In unmistakable terms

Page – 738

Thou hast promised that all of Thyself would remain here and not leave

the earth atmosphere until earth is transformed. Grant that we may be

worthy of this marvellous Presence and that henceforth everything in

us be concentrated on the one Will to be more and more perfectly

consecrated to the fulfilment of Thy sublime Work.

At 8 a.m. the same day. Dr. Sanyal and two other physicians examined

Sri Aurobindo’s body 54 hours after life had become extinct, and

declared that the body was still intact showing no signs of

decomposition. This was certified also by Dr. Barbet, the Chief

Medical Officer of French India. Such of Sri Aurobindo’s disciples and

admirers that had come from outside – by car, train or plane – were

permitted to have darśan , but the inmates and the local people who

had already had darśan  on the 5th or the 6th were excluded. This

policy of selective darśan  was enforced on the 8th also.
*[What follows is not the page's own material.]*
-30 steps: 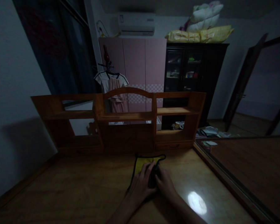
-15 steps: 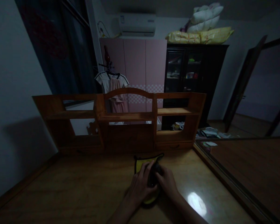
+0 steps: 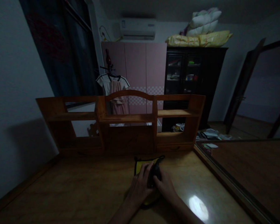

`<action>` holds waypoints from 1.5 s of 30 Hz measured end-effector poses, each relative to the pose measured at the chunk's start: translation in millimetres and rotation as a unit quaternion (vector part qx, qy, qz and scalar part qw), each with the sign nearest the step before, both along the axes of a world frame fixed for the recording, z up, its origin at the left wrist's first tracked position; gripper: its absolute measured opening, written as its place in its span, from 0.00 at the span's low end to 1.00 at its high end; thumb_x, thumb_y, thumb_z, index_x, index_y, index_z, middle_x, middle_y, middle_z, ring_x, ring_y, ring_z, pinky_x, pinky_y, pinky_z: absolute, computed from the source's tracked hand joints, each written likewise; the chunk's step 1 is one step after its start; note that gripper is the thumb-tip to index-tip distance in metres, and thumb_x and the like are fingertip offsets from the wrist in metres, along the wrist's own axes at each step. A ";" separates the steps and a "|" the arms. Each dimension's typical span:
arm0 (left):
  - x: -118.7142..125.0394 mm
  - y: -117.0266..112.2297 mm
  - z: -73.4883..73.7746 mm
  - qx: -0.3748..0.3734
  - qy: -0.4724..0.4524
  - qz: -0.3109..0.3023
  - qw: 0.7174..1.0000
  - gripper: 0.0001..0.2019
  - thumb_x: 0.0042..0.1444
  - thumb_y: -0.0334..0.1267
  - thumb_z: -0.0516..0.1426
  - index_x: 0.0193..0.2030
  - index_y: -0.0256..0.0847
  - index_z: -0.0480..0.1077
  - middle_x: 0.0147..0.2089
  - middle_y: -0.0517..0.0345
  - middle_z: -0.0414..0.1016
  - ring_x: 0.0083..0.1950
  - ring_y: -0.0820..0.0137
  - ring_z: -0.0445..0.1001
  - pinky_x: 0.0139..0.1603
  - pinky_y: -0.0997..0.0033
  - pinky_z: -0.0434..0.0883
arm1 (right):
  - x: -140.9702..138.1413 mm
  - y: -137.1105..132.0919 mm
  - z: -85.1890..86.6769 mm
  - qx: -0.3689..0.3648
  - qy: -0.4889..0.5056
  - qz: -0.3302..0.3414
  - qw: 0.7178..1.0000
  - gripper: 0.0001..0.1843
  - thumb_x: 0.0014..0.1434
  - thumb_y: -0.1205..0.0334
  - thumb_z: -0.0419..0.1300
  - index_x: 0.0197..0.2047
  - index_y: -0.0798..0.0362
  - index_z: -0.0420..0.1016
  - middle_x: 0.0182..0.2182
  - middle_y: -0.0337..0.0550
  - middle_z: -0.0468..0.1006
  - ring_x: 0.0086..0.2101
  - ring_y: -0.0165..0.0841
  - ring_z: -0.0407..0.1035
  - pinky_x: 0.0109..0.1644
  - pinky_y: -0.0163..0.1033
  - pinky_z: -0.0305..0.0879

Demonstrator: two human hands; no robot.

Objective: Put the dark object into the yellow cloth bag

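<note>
A small dark object (image 3: pixel 151 179) is gripped between my two hands, close above the desk; the dim light hides what kind of thing it is. My left hand (image 3: pixel 141 182) curls round its left side, fingers over the top. From the right, my right hand (image 3: pixel 163 183) closes on it with the thumb pressed against its face. Beneath the hands lies a yellow cloth (image 3: pixel 140 165) with a black border, flat on the wooden desk (image 3: pixel 91 183). My hands cover most of the cloth's middle.
A wooden shelf unit (image 3: pixel 126 118) with open compartments stands along the desk's back edge. The wall (image 3: pixel 21 130) borders the desk on the left, and a raised wooden edge (image 3: pixel 220 174) runs down its right. Lamp glare (image 3: pixel 198 207) shines near my right forearm.
The whole view has shifted slightly downward in the picture. My right thumb has moved a little over the dark object; both hands still grip it above the cloth.
</note>
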State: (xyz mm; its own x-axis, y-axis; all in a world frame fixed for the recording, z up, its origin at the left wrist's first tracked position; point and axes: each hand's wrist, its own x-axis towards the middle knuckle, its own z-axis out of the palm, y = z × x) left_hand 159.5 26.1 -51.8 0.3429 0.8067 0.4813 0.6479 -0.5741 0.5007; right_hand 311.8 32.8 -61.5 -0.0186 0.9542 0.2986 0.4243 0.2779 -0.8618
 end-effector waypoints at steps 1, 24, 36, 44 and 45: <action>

For over three days Sri Aurobindo’s body had remained intact: the

golden tint had persisted: the eyes closed serenely had yet radiated

the Greater Life, not the extinction of life. Might it not be that Sri

Aurobindo intended to return to the body? On the 8th December, the

Mother asked Sri Aurobindo in their occult meeting place to

resuscitate, to return to life, but he answered, according to her

testimony: “I have left this body purposely. I will not take it back.
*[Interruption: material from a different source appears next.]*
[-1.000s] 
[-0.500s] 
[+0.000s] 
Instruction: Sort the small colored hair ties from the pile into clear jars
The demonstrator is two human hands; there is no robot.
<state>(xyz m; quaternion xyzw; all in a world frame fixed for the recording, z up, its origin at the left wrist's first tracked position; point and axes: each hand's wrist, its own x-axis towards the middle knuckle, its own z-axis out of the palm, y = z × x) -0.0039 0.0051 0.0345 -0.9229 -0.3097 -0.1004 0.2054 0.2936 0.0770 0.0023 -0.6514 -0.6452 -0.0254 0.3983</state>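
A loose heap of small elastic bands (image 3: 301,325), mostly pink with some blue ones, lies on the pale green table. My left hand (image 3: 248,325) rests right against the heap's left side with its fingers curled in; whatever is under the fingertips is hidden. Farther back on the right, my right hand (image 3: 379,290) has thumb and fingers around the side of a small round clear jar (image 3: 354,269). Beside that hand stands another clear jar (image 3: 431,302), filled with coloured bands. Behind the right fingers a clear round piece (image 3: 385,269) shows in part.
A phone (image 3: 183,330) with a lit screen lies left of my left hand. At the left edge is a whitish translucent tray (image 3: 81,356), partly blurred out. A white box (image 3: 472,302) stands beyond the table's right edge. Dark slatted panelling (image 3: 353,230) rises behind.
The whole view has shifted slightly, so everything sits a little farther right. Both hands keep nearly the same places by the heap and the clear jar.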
I shall manifest again in the first Supramental body built in the

Supramental way.” That seemed to be final; “the lack of receptivity of

the earth and men”, said the Mother on the 8th, “is mostly responsible

for the decision Sri Aurobindo has taken regarding the body”:

Hard is it to persuade earth-nature’s change;

Mortality bears ill the eternal’s touch.. ,77

But the world-redeemer must redeem the world even in spite of the

world, in spite of recalcitrant humanity:

The poison of the world has stained his throat….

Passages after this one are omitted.